- Exercise:
When the line containing "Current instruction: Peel" is found in the data below, copy it and each line after it through the line containing "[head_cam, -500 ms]", exactly and with no others.

- Supplied data:
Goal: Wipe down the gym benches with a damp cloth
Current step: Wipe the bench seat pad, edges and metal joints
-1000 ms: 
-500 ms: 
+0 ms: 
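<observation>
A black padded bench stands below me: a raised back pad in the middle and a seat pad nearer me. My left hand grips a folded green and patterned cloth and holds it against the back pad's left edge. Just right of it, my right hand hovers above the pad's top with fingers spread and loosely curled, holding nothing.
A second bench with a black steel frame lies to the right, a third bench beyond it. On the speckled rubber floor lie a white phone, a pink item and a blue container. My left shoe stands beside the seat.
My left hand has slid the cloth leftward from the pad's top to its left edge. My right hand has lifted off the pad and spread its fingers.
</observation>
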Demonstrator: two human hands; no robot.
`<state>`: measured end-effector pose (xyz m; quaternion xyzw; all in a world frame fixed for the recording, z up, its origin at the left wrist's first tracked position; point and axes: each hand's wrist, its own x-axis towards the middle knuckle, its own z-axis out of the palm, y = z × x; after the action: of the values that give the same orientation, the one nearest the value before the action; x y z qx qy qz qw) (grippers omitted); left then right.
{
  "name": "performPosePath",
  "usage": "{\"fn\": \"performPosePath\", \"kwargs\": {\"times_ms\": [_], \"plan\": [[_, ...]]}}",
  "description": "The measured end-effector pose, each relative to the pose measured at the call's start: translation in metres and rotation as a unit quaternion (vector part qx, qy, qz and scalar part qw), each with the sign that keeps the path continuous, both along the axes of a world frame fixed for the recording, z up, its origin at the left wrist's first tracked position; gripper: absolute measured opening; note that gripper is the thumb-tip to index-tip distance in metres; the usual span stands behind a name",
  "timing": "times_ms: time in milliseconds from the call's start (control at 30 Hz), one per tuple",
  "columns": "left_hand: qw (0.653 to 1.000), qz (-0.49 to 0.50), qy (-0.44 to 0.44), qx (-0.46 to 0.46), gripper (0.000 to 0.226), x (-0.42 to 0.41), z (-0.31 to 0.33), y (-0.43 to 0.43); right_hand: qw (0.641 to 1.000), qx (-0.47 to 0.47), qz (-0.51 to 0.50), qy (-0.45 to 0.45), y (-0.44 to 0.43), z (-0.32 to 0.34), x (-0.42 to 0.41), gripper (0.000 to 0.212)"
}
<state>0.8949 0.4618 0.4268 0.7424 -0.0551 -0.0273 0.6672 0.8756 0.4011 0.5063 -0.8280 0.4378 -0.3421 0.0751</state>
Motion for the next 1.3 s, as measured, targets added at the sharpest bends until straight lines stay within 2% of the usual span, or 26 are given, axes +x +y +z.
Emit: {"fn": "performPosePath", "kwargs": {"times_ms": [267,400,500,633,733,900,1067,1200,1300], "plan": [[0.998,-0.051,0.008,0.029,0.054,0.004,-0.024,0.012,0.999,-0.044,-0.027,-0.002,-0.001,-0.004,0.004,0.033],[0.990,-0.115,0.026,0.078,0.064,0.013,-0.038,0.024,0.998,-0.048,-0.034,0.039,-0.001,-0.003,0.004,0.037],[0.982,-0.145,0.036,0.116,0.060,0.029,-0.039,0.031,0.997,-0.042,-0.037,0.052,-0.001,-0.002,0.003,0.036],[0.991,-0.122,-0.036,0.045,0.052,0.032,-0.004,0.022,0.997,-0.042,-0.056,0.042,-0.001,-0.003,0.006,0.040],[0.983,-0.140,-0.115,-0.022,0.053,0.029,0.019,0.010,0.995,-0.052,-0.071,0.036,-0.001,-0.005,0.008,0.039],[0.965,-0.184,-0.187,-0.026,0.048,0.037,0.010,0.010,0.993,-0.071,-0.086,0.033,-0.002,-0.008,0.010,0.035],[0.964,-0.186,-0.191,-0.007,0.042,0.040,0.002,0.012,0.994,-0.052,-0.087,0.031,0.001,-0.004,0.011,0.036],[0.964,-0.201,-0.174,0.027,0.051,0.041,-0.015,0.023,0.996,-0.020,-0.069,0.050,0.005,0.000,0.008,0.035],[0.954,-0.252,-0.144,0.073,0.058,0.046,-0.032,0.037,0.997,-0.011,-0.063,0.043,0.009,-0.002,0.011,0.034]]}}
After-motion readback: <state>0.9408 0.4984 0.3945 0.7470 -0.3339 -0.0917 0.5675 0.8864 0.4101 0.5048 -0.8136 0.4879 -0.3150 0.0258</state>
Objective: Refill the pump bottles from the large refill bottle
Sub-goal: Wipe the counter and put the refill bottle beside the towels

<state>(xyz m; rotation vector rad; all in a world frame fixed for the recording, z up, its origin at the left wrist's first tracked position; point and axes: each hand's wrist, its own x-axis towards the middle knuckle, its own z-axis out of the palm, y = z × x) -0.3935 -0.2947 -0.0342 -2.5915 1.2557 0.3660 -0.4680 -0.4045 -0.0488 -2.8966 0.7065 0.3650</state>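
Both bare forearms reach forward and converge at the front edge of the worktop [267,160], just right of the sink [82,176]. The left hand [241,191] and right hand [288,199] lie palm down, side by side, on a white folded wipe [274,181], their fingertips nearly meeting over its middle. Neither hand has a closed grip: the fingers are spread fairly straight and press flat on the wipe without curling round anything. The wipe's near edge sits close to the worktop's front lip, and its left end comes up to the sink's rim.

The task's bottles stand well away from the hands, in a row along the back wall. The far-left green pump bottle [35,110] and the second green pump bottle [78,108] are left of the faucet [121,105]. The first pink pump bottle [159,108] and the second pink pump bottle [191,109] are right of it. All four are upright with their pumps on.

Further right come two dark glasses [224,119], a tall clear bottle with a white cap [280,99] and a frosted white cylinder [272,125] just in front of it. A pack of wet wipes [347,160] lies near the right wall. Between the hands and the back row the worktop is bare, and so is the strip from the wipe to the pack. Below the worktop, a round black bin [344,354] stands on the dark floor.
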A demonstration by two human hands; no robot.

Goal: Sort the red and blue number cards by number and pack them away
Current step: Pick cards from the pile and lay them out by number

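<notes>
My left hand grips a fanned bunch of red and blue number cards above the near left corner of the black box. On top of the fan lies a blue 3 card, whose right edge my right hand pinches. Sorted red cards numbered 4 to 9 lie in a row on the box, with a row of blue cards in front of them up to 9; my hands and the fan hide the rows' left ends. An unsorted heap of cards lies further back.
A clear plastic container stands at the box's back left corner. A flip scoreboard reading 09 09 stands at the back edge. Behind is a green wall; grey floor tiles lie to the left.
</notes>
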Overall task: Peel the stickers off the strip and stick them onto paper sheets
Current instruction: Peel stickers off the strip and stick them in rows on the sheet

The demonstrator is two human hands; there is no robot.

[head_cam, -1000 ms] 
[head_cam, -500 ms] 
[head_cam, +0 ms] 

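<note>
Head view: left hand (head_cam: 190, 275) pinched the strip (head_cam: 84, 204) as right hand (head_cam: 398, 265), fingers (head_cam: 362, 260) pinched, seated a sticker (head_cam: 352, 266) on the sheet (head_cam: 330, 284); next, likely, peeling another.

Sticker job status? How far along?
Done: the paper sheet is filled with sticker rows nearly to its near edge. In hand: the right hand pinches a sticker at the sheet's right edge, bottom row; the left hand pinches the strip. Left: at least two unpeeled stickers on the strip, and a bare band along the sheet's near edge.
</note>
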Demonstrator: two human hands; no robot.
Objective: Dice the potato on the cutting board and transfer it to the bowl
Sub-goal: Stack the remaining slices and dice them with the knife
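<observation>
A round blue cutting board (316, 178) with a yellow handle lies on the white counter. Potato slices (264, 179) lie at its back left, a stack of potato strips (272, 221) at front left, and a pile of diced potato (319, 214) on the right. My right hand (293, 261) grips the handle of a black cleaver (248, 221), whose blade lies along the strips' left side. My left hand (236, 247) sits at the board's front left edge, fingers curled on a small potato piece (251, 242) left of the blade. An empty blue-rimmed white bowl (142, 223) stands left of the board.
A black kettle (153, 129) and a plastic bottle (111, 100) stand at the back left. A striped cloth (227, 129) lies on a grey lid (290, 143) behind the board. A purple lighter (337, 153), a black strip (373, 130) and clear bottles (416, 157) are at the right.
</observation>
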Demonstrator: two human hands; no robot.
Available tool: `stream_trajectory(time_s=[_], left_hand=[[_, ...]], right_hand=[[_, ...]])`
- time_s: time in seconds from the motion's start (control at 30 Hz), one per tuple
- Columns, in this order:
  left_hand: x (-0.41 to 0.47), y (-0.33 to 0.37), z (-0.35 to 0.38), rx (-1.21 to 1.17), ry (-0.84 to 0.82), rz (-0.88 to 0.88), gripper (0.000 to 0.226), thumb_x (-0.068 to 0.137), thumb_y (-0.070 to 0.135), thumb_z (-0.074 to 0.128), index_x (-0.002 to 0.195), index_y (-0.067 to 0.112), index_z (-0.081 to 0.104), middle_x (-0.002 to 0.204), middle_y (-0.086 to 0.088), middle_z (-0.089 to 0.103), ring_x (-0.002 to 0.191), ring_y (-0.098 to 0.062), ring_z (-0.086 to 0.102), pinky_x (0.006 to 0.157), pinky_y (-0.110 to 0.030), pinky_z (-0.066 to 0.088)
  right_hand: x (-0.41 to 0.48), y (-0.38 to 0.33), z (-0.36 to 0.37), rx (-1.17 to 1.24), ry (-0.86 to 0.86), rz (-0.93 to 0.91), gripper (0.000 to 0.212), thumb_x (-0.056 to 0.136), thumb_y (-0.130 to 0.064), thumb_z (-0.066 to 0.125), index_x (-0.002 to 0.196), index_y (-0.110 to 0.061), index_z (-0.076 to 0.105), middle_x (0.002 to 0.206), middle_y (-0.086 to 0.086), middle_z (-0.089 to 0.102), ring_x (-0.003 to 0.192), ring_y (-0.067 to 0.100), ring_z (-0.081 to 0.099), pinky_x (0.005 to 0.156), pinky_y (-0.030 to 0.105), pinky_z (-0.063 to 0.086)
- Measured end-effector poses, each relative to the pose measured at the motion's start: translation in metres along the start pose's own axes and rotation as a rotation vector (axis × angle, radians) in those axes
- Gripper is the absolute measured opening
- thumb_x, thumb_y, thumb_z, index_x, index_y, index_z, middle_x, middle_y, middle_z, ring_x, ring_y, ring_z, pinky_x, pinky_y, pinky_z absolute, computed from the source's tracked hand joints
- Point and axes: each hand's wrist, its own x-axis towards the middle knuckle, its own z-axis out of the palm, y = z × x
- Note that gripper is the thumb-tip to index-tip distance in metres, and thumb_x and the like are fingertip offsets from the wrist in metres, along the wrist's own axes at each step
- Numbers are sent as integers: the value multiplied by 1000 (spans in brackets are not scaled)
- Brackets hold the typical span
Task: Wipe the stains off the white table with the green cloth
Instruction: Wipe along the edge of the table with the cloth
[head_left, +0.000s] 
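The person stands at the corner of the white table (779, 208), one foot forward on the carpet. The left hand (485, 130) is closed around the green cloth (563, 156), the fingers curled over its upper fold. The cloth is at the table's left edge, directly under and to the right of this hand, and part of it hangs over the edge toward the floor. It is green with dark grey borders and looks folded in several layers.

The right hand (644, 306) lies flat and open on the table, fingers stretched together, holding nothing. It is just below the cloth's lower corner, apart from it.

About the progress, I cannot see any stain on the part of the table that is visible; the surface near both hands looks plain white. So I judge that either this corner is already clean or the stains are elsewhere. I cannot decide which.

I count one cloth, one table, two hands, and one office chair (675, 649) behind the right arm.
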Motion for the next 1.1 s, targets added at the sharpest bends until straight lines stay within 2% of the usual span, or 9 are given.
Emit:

- Solution to this exercise:
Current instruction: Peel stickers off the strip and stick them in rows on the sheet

The demonstrator is two human hands; there is no robot.

[head_cam, -1000 ms] 
[head_cam, -500 ms] 

The output is finished, and nothing else is needed.